▶ [TASK REQUIREMENTS]
Transcribe word for word the lines below from the line with "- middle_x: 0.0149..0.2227" through the line with "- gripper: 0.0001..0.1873", ends included.

(Collected data)
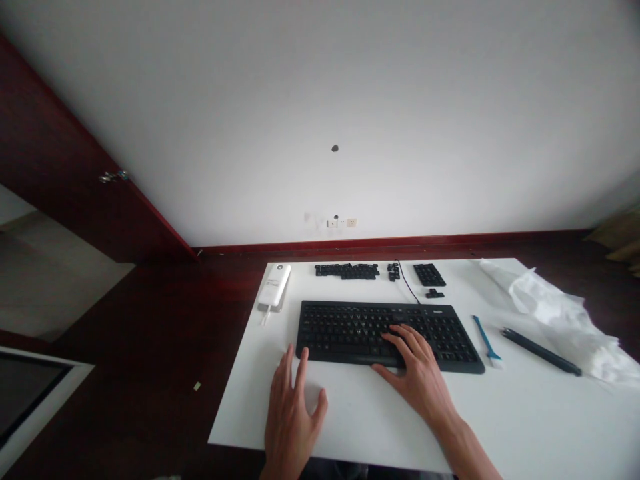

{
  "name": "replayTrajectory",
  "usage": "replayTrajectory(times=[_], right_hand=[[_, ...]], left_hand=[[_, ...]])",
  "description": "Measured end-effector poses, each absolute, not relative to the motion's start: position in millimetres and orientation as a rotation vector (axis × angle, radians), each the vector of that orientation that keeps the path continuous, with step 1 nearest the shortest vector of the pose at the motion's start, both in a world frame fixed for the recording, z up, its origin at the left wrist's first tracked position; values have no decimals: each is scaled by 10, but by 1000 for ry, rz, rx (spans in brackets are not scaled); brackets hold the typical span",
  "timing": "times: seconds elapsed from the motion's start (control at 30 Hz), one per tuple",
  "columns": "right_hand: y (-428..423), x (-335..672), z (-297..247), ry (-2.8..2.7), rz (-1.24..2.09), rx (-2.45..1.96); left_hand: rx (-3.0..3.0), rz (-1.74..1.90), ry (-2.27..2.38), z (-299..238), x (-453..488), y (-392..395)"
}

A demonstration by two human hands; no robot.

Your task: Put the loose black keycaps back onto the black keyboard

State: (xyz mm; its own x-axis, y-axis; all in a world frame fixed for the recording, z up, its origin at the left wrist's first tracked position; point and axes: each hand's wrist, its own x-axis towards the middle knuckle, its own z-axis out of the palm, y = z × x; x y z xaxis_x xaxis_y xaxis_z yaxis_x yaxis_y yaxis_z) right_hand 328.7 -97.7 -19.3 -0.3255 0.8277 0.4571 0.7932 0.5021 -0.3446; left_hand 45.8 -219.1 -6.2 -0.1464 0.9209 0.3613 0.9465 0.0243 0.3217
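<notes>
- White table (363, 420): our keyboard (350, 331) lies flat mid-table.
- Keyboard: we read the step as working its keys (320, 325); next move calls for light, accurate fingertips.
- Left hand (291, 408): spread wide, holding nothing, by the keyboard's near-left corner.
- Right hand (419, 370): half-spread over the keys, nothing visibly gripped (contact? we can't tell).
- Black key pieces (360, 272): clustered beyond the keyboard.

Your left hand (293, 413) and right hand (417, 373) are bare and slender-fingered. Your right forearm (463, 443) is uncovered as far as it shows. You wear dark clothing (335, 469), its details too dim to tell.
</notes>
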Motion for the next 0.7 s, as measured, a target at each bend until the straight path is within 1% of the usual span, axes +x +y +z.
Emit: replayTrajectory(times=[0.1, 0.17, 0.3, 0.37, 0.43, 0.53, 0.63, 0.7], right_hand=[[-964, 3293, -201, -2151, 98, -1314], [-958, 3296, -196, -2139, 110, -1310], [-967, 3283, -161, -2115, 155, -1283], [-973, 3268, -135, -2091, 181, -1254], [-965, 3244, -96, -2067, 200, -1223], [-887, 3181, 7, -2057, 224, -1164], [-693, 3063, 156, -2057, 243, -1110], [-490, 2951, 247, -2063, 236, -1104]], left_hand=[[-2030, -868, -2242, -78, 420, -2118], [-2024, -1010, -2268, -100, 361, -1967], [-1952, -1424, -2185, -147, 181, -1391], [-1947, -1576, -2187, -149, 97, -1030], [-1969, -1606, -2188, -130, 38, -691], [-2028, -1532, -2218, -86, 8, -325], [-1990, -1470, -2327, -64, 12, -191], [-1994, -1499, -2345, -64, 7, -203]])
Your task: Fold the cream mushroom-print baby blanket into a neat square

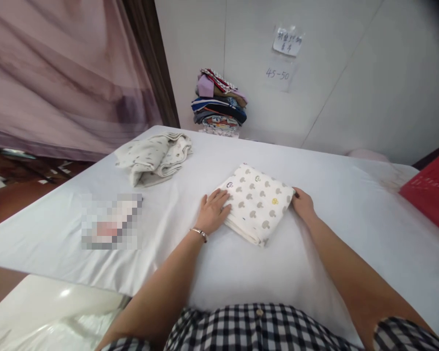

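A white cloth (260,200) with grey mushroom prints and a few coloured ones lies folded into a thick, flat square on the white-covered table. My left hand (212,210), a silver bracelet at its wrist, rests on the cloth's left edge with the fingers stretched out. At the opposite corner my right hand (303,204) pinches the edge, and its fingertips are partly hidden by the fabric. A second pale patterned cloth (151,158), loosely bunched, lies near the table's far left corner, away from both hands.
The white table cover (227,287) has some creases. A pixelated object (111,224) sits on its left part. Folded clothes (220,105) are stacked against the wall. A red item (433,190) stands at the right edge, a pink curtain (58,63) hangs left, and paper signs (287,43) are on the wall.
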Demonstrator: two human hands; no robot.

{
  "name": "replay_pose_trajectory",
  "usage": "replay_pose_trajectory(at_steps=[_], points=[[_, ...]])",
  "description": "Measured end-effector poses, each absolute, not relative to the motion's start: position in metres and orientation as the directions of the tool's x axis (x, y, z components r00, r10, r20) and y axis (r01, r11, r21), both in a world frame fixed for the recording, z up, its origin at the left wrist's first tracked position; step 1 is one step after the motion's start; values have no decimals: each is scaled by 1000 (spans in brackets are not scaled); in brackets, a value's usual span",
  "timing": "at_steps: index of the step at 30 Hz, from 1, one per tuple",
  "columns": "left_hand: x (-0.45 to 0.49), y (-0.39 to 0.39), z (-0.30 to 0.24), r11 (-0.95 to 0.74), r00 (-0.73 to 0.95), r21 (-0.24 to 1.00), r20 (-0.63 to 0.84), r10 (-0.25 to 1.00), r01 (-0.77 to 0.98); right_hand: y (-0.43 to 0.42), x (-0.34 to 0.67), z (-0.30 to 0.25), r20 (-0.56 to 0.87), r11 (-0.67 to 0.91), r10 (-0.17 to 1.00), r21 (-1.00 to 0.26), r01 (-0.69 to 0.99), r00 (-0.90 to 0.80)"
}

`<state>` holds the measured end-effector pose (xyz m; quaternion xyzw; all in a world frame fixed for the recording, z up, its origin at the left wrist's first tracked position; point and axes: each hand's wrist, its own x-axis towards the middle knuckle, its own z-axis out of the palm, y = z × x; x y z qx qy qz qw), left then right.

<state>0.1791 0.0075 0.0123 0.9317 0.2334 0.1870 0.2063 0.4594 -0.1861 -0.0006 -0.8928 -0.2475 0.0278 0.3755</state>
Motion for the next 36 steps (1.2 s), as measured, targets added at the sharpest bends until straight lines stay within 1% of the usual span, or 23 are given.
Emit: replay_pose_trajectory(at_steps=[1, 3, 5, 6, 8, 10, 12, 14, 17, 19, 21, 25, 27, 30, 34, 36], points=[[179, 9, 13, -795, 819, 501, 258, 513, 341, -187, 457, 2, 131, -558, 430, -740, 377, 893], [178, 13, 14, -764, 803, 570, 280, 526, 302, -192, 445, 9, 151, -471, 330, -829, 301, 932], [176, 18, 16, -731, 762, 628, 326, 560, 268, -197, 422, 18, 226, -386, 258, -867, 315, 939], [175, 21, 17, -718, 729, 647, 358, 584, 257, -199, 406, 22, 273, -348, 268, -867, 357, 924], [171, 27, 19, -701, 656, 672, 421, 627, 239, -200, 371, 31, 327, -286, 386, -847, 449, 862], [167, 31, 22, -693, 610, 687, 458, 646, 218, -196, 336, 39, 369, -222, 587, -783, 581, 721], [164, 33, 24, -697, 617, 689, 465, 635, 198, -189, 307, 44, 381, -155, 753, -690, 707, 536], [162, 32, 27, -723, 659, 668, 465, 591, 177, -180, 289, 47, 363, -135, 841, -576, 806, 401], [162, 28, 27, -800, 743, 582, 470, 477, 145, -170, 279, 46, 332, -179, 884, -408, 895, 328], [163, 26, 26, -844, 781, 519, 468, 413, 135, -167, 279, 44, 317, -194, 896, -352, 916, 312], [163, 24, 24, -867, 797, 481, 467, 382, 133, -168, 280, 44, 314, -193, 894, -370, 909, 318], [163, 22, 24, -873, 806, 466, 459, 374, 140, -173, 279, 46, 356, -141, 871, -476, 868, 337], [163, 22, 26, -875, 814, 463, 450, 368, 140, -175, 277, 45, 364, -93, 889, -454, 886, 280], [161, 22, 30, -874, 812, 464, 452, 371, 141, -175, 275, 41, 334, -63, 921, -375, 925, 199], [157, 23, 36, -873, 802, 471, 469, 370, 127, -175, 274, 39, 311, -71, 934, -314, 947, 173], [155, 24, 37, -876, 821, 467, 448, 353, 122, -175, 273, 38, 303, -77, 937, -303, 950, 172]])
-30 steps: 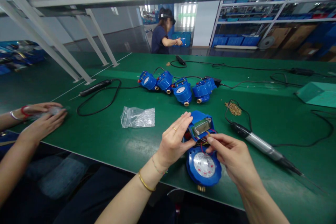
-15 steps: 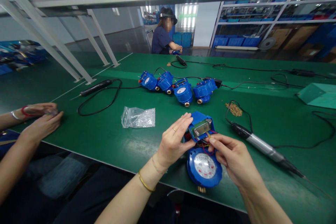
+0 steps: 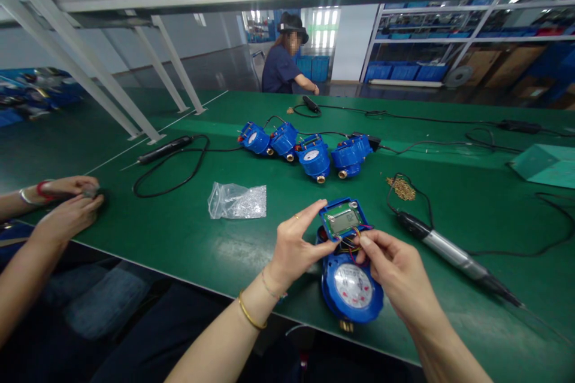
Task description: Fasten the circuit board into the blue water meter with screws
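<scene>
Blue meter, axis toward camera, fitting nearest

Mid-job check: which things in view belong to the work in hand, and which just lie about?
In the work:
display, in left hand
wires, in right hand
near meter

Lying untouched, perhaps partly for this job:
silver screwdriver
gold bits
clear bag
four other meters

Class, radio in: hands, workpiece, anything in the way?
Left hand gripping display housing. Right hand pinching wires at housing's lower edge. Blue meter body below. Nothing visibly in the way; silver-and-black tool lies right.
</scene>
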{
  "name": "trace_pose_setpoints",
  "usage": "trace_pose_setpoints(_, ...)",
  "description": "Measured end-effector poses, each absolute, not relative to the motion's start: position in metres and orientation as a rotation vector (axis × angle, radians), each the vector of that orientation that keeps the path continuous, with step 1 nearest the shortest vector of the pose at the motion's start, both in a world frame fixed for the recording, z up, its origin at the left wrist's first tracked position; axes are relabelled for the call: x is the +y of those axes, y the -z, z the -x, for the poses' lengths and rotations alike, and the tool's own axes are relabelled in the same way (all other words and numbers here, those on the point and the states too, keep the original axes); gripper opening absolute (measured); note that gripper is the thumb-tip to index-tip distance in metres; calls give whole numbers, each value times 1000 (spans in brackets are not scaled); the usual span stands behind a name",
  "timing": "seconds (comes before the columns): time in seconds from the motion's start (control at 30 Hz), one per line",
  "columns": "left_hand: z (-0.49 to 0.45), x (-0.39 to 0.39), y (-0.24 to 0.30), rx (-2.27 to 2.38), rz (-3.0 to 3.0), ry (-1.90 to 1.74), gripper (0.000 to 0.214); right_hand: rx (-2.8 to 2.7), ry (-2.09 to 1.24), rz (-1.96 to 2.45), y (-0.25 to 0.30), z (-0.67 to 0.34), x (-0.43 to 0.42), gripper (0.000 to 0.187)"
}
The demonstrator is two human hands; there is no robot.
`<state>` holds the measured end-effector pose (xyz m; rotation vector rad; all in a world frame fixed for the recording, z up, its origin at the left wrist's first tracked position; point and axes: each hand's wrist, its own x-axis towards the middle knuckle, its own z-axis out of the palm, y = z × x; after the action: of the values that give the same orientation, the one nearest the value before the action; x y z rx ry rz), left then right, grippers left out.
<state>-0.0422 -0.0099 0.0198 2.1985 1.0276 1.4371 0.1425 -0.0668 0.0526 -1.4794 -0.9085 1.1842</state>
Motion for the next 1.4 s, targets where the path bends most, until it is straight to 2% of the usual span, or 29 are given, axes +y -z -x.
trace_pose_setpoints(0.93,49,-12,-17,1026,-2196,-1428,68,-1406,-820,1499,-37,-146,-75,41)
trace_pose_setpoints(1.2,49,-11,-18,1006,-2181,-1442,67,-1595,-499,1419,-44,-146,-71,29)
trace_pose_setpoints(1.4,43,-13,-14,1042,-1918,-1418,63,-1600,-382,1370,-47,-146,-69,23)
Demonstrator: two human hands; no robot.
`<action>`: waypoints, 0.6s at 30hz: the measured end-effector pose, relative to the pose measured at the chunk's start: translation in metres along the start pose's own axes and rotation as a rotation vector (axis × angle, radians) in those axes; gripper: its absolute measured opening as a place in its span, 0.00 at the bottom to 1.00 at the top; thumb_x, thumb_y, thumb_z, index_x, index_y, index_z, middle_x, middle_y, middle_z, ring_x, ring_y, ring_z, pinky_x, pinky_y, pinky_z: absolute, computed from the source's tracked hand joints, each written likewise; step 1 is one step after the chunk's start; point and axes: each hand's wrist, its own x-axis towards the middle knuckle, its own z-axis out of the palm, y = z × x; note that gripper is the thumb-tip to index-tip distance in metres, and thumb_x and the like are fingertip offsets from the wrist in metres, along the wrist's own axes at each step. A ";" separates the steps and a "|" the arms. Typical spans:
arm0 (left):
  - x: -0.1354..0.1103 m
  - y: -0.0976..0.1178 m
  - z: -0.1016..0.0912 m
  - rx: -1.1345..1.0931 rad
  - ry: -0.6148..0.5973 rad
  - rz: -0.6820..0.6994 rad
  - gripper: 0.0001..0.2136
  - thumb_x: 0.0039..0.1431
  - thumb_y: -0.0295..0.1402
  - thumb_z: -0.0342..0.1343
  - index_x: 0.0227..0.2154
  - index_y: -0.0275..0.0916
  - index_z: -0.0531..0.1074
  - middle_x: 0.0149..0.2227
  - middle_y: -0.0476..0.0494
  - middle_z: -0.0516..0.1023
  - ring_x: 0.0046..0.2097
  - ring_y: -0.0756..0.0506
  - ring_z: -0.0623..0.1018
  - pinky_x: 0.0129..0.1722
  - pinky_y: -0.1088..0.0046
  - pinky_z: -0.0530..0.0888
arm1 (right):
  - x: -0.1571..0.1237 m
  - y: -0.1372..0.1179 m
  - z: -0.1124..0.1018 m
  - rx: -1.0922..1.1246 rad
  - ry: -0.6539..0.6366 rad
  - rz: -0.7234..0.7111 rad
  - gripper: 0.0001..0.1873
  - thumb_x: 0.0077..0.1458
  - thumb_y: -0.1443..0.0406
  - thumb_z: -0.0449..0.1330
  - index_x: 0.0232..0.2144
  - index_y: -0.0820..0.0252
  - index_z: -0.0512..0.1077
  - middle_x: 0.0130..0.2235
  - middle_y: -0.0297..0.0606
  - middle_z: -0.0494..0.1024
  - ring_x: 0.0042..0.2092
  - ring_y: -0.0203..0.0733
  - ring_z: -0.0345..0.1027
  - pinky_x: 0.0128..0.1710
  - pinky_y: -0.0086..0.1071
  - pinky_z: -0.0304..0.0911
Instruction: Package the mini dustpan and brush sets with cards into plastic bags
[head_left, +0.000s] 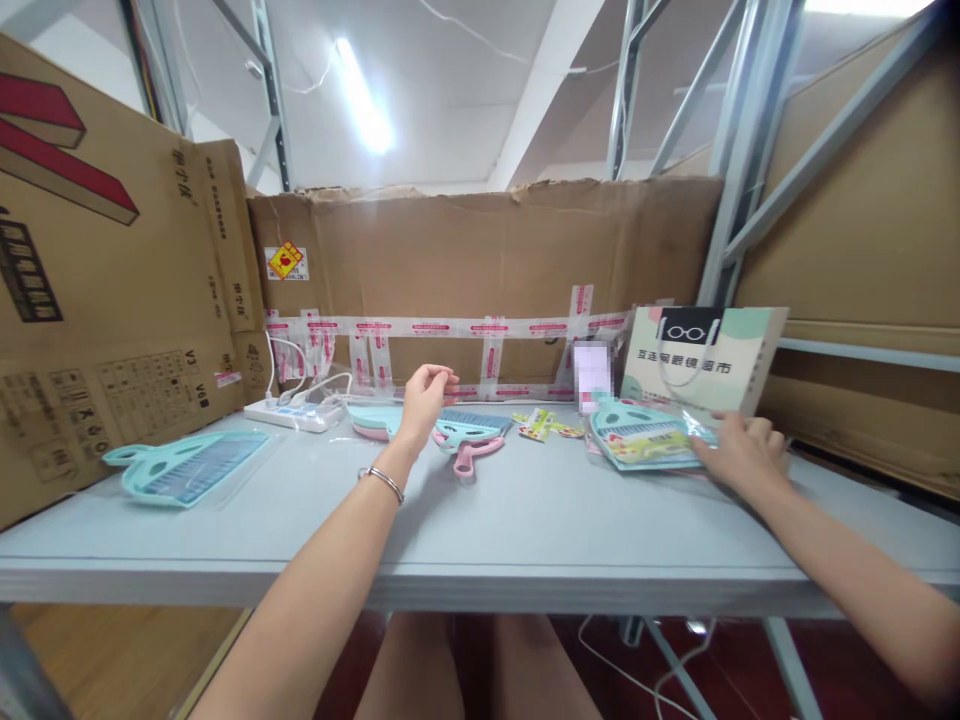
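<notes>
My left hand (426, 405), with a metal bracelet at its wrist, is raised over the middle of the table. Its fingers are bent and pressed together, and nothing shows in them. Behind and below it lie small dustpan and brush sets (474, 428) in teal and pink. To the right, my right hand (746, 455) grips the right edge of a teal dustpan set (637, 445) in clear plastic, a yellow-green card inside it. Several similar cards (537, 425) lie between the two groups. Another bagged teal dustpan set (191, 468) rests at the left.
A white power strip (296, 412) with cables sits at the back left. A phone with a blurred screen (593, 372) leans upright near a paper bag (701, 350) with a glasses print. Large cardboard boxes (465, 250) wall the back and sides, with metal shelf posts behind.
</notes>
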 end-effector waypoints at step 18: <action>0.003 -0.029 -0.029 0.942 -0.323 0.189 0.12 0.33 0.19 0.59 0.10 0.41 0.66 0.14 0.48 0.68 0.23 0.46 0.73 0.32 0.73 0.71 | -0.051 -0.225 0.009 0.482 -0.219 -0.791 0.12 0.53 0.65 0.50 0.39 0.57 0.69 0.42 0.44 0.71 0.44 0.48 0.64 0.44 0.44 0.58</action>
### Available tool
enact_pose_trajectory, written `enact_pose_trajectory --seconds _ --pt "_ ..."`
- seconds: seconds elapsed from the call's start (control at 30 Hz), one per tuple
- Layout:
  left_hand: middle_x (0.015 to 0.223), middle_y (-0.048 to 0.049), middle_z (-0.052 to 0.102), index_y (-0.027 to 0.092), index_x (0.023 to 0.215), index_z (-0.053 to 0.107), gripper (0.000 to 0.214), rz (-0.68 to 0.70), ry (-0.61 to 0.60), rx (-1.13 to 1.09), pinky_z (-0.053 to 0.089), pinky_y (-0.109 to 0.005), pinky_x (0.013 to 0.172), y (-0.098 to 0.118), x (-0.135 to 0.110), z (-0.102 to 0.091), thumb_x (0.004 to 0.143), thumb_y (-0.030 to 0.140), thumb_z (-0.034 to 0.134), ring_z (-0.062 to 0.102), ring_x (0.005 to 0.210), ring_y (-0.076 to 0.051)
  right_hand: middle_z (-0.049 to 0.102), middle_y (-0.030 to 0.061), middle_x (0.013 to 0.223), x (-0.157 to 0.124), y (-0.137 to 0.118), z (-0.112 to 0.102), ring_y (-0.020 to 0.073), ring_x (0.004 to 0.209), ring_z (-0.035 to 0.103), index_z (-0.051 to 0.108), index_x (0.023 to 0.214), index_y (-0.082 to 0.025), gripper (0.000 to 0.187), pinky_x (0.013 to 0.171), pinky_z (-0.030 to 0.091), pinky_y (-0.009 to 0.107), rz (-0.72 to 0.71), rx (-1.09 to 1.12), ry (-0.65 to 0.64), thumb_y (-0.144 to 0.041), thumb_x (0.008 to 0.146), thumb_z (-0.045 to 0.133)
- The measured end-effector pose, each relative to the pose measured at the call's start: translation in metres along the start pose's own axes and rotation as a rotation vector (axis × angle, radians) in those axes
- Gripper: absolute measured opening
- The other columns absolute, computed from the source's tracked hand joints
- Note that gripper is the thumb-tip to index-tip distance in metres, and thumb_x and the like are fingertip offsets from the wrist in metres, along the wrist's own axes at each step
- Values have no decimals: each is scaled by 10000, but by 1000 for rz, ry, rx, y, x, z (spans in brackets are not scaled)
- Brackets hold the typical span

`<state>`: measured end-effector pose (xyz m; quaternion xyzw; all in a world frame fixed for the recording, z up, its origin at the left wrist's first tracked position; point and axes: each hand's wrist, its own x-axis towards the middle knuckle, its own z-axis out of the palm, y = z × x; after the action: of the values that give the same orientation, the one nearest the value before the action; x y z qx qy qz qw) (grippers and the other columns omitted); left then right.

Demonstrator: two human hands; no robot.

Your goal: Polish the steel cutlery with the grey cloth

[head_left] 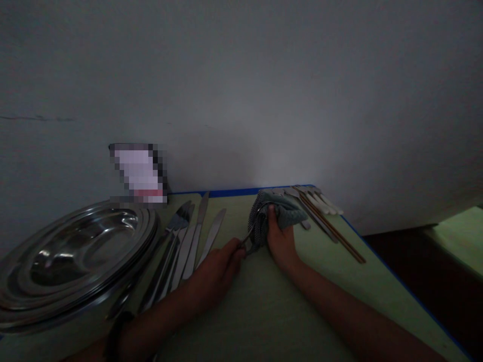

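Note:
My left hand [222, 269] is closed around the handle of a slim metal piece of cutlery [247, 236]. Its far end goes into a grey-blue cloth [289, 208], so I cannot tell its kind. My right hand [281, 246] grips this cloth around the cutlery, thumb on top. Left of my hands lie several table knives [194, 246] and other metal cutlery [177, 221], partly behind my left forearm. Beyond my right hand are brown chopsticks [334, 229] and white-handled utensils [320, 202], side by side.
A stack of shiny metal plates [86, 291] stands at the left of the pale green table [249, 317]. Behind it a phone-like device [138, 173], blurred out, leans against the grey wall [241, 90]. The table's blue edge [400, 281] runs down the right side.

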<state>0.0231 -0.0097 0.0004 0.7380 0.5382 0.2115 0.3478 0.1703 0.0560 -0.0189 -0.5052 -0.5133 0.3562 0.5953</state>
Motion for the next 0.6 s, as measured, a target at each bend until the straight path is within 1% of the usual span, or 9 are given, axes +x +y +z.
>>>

▶ [YOUR RESPONSE]
  - middle_x: 0.0149..0.2227
  - middle_y: -0.0476..0.0494
  - middle_z: -0.0516..0.1023
  - ring_x: 0.0046..0.2097
  - ring_y: -0.0756..0.0506
  - ring_z: -0.0623..0.1018
  - pinky_x: 0.0129..0.1722
  - pinky_y: -0.1088..0.0046
  - pinky_z: -0.0530..0.0888
arm1 (right):
  - x: -0.1571..0.1237 m
  - y: -0.1372..0.1179 m
  - z: -0.1124..0.1018 m
  - rx: -1.0922..1.1246 rad
  - ry: -0.6539..0.6366 rad
  - rz: -0.7234..0.7111 rad
  - gripper: 0.0001..0.1873

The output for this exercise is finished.